Start of Data block
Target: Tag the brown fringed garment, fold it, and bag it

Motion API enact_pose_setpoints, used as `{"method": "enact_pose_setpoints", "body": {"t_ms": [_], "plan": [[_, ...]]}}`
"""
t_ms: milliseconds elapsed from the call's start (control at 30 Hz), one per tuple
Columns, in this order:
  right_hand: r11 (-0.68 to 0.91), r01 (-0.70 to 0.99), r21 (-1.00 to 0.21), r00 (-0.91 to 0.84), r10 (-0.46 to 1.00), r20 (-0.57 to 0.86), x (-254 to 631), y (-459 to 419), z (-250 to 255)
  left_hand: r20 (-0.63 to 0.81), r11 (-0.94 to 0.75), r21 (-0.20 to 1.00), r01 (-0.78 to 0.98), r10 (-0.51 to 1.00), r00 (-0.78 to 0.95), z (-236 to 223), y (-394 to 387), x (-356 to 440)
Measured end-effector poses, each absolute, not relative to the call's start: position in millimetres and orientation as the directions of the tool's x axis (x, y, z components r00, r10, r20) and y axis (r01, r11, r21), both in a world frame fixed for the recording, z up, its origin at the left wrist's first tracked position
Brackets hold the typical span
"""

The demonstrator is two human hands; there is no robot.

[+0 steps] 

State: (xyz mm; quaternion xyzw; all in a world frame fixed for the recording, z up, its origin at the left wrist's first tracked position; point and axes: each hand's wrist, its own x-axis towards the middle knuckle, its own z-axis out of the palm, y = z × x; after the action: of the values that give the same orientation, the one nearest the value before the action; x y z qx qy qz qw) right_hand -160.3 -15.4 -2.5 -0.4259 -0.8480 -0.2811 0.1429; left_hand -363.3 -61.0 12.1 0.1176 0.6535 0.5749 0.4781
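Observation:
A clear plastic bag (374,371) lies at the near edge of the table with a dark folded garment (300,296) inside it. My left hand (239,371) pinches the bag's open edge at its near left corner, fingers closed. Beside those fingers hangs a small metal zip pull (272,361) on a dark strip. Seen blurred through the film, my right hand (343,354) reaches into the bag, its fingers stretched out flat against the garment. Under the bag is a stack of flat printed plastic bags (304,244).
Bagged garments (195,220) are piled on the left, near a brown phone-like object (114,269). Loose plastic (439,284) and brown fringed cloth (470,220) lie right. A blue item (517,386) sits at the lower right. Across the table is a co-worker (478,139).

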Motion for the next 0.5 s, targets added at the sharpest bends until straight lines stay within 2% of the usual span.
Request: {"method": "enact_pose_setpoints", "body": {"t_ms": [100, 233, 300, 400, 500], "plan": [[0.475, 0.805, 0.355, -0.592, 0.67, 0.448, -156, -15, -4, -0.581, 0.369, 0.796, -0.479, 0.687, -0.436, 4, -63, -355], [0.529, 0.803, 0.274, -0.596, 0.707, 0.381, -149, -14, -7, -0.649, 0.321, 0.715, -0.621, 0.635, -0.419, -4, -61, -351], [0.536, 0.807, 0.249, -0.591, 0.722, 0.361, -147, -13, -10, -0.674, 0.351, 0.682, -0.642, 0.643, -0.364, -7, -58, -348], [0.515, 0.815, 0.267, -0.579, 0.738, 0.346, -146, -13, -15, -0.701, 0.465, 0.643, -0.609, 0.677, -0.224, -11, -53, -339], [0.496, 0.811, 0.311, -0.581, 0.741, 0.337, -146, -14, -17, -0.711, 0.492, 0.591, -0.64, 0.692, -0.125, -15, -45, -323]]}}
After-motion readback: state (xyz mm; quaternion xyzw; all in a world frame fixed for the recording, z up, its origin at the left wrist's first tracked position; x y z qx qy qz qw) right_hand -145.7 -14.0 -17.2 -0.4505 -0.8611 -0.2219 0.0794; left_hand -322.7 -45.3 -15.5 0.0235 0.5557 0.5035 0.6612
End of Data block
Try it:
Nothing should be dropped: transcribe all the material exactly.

Response:
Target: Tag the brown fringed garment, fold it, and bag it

Motion API enact_pose_setpoints, used as `{"method": "enact_pose_setpoints", "body": {"t_ms": [_], "plan": [[_, ...]]}}`
"""
t_ms: milliseconds elapsed from the call's start (control at 30 Hz), one per tuple
Columns, in this order:
  right_hand: r11 (-0.68 to 0.91), r01 (-0.70 to 0.99), r21 (-1.00 to 0.21), r00 (-0.91 to 0.84), r10 (-0.46 to 1.00), r20 (-0.57 to 0.86), x (-254 to 631), y (-459 to 419), z (-250 to 255)
  left_hand: r20 (-0.63 to 0.81), r11 (-0.94 to 0.75), r21 (-0.20 to 1.00), r01 (-0.78 to 0.98), r10 (-0.51 to 1.00), r00 (-0.78 to 0.95), z (-236 to 223), y (-394 to 387), x (-356 to 440)
Measured end-effector poses, each absolute, not relative to the call's start: position in millimetres and orientation as the directions of the tool's x axis (x, y, z components r00, r10, r20) and y axis (r01, r11, r21), both in a world frame fixed for the recording, z up, its origin at the left wrist's first tracked position
Brackets hold the typical span
"""

The demonstrator is two human hands; there is no robot.

[+0 steps] 

State: (xyz mm; quaternion xyzw; all in a world frame fixed for the recording, z up, its origin at the left wrist's first tracked position; point and axes: each hand's wrist, its own x-axis towards the middle knuckle, its own z-axis out of the palm, y = z × x; after the action: of the values that give the same orientation, the one nearest the value before the action; x y z qx qy qz qw) right_hand -160.3 -15.4 -2.5 -0.4259 -0.8480 -0.2811 0.1429; left_hand -363.3 -61.0 12.1 0.1176 0.6535 0.5749 0.4781
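Observation:
A clear plastic bag (374,371) lies at the near edge of the table with a dark folded garment (300,296) inside it. My left hand (239,371) pinches the bag's open edge at its near left corner, fingers closed. Beside those fingers hangs a small metal zip pull (272,361) on a dark strip. Seen blurred through the film, my right hand (343,354) reaches into the bag, its fingers stretched out flat against the garment. Under the bag is a stack of flat printed plastic bags (304,244).
Bagged garments (195,220) are piled on the left, near a brown phone-like object (114,269). Loose plastic (439,284) and brown fringed cloth (470,220) lie right. A blue item (517,386) sits at the lower right. Across the table is a co-worker (478,139).
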
Motion for the next 0.5 s, targets added at the sharpest bends until straight lines stay within 2% of the usual span.
Request: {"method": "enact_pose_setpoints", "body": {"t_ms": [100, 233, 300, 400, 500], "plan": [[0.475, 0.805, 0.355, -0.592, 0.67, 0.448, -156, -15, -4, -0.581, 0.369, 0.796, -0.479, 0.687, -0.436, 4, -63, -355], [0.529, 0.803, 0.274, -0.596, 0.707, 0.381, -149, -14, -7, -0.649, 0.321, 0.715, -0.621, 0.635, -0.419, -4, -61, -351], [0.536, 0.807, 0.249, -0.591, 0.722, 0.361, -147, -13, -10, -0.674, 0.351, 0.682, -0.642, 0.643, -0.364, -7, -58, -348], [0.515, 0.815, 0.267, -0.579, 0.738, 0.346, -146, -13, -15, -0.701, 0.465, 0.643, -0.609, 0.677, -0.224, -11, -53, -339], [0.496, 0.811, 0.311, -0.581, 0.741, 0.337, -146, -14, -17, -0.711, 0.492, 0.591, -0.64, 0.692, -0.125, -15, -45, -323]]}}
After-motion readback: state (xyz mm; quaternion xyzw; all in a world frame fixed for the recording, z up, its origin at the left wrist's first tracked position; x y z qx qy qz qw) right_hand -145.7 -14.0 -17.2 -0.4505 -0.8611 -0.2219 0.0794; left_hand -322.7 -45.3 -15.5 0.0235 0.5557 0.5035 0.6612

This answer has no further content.